September 11, 2001 will be repeated and memorized in the hearts of Americans of this generation and will be one of the greatest tragedies in that country. One day, the world has undergone a swinging change; but in the days after that, the American group was stronger and stronger and uniquely unaffected than the Arabic Americans. In 'Promised Land', Laila Halaby's 2007 novel depicts the influence of the real world that attacked a fictitious Arab couple. Halabi's work accurately depicts the situation of the Arab-American found after the 9/11 attack, emphasizes several themes related to patriotism, fear and shame through her familiar character and story style It is.
Moustafa Bayoumi records the experiences of Arab and Muslim youths since the 9/11 era. He explained how contemporary examples of Arab and Muslim Americans' racism and exclusion reflect the history of these processes in the United States. Tracie McMillan considered hunger's inequality, "More than half of my hungry families are Caucasians, and two-thirds of my family members have at least one working adult in the United States. Explain why one in six people does not have adequate food
American Muslims have examined the public's fear of American Muslims after September 11 compared to the reality of American Muslim attitudes to various related problems.

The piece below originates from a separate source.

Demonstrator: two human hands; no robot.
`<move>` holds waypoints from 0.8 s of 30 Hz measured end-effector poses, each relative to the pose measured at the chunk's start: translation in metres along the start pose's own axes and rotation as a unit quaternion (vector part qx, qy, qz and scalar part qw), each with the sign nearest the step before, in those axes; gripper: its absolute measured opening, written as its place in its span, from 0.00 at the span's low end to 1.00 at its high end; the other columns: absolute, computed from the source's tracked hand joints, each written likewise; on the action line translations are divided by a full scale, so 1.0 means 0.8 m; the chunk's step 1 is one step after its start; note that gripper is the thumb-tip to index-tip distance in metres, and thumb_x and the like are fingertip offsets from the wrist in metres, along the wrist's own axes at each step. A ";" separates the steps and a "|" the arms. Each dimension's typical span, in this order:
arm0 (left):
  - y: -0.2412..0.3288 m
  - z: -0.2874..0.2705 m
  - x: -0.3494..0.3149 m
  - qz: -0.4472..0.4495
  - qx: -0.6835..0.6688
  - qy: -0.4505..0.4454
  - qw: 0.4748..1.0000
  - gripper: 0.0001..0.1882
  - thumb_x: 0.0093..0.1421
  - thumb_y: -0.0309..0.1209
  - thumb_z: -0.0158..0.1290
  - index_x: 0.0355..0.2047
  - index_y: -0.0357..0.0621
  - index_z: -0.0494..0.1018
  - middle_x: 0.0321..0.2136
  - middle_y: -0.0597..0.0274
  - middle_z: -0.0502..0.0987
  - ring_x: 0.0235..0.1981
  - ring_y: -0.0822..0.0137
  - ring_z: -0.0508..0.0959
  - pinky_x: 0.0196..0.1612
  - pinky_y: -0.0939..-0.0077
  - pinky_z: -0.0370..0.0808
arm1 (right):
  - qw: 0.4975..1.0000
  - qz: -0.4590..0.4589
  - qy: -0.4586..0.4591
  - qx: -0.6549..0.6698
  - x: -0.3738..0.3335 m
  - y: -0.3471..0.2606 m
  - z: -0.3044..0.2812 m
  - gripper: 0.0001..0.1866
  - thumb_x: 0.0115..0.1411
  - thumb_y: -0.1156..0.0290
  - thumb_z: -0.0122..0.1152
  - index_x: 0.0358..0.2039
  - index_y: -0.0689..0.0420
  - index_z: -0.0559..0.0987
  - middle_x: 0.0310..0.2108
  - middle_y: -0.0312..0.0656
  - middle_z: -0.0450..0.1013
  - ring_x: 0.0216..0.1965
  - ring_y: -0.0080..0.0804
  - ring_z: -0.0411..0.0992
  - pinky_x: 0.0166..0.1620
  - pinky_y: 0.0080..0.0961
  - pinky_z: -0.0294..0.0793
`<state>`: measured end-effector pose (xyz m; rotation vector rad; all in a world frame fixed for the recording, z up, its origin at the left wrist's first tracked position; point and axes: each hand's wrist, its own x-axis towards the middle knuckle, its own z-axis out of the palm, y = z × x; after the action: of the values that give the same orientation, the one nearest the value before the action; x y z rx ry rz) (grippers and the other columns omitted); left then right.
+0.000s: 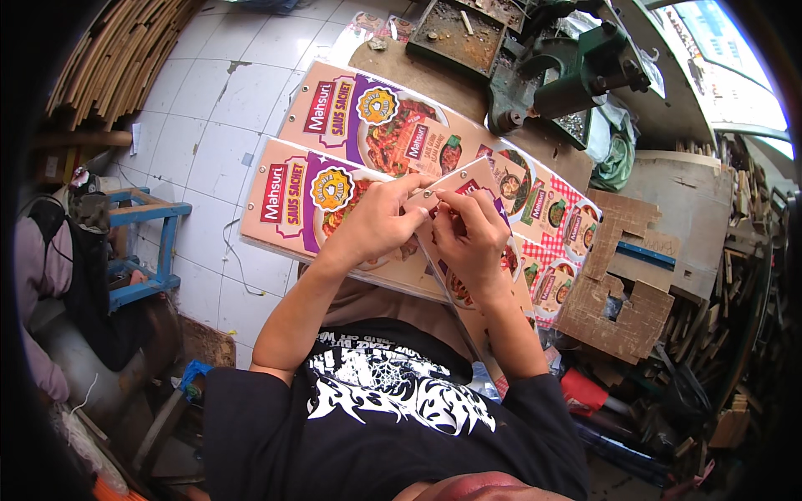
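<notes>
Both my hands meet at the corner of a tilted printed advertising sheet, which lies askew over other sheets. My left hand grips the sheet's left edge, thumb curled by the corner. At the same corner, the fingers of my right hand are pinched together; what lies between them is hidden. A metal eyelet shows between the two hands. Underneath are a nearer printed sheet and a farther printed sheet, both peach and purple with food pictures and eyelets in their left corners.
A dark green hand press stands at the table's far right, beside a metal tray of small parts. Cut cardboard lies to the right. On the left are a blue stool frame and stacked wooden strips.
</notes>
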<state>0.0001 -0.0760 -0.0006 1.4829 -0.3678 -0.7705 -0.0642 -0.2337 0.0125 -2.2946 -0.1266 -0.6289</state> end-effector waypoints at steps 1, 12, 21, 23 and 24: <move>0.003 -0.001 -0.001 -0.013 -0.010 -0.007 1.000 0.22 0.60 0.21 0.49 0.55 0.27 0.65 0.31 0.60 0.78 0.27 0.79 0.77 0.27 0.82 0.76 | 1.000 0.008 0.004 0.000 0.000 -0.002 -0.001 0.13 0.48 0.85 0.64 0.35 0.59 0.81 0.22 0.36 0.68 0.18 0.21 0.68 0.21 0.19 0.68; -0.003 0.000 0.001 -0.008 -0.004 -0.013 1.000 0.22 0.62 0.22 0.49 0.56 0.28 0.63 0.30 0.59 0.79 0.25 0.76 0.78 0.24 0.81 0.77 | 1.000 -0.024 -0.013 -0.006 0.002 0.001 -0.001 0.14 0.47 0.85 0.64 0.36 0.59 0.81 0.23 0.38 0.70 0.18 0.24 0.69 0.22 0.21 0.68; -0.003 0.001 0.000 -0.018 -0.045 -0.014 0.999 0.21 0.62 0.22 0.48 0.56 0.30 0.64 0.28 0.59 0.79 0.23 0.76 0.78 0.23 0.80 0.76 | 0.995 -0.045 -0.036 -0.080 0.002 -0.011 -0.003 0.14 0.47 0.83 0.64 0.37 0.62 0.79 0.23 0.42 0.67 0.20 0.36 0.69 0.23 0.31 0.69; -0.003 0.002 0.000 -0.019 -0.046 -0.016 0.999 0.21 0.62 0.22 0.48 0.56 0.30 0.64 0.28 0.59 0.79 0.23 0.75 0.78 0.23 0.80 0.76 | 0.994 -0.049 -0.036 -0.090 0.003 -0.012 -0.004 0.15 0.46 0.85 0.64 0.37 0.60 0.80 0.23 0.42 0.68 0.19 0.35 0.69 0.22 0.30 0.69; -0.004 0.003 0.000 -0.007 -0.030 -0.008 1.000 0.20 0.62 0.23 0.48 0.55 0.30 0.64 0.28 0.59 0.79 0.23 0.76 0.78 0.23 0.80 0.76 | 0.994 -0.049 -0.039 -0.092 0.004 -0.012 -0.004 0.15 0.46 0.85 0.63 0.37 0.60 0.80 0.23 0.42 0.67 0.19 0.35 0.69 0.23 0.30 0.69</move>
<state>-0.0018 -0.0774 -0.0031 1.4256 -0.3450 -0.7982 -0.0655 -0.2290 0.0223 -2.5035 -0.2278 -0.6235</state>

Most of the studies on Muslim Americans are concentrated in Arab Muslims, but Rachel Gyllum, which is one quarter of the Muslim population in the United States, includes a variety of African Americans to Pakistanians It includes views from Muslims of ethnic and national communities. , Descendants of Iran or Eastern Europe. Through an interview and one of the nation's largest Muslims - one of the American surveys, Gillam has surveyed more than three generations of Muslim-American immigrants, and the various parts of the Muslim-American community depend on the American social structure I rated it as applicable. Policy Changes Gillam's findings are questioning the perception of the homogeneity of Muslim, isolation, the part of the United States population that is at risk of being outside the United States and violence
And Arab Americans often live in a place with supervisibility. The term supervisibility, which I mean, means invisible invisible superconsciousness visible to the United States after 9/11. This allows Arab Americans to challenge the supervision while trying to abstract them as outsiders of inhumane and inhumane terrorism while looking at visibility, place and place (250). Supervisibility refers to the way Arabs are considered to be outside the Western ideology and at the same time is considered the other side, opposite side (worse side) of the western and eastern dichotomy. In other words, outside the Western culture and society, Arab people and culture are used to define the meaning of the West. Arabs are seen as a material appearance of non-Americans. This is where Waver's teaching method becomes a problem.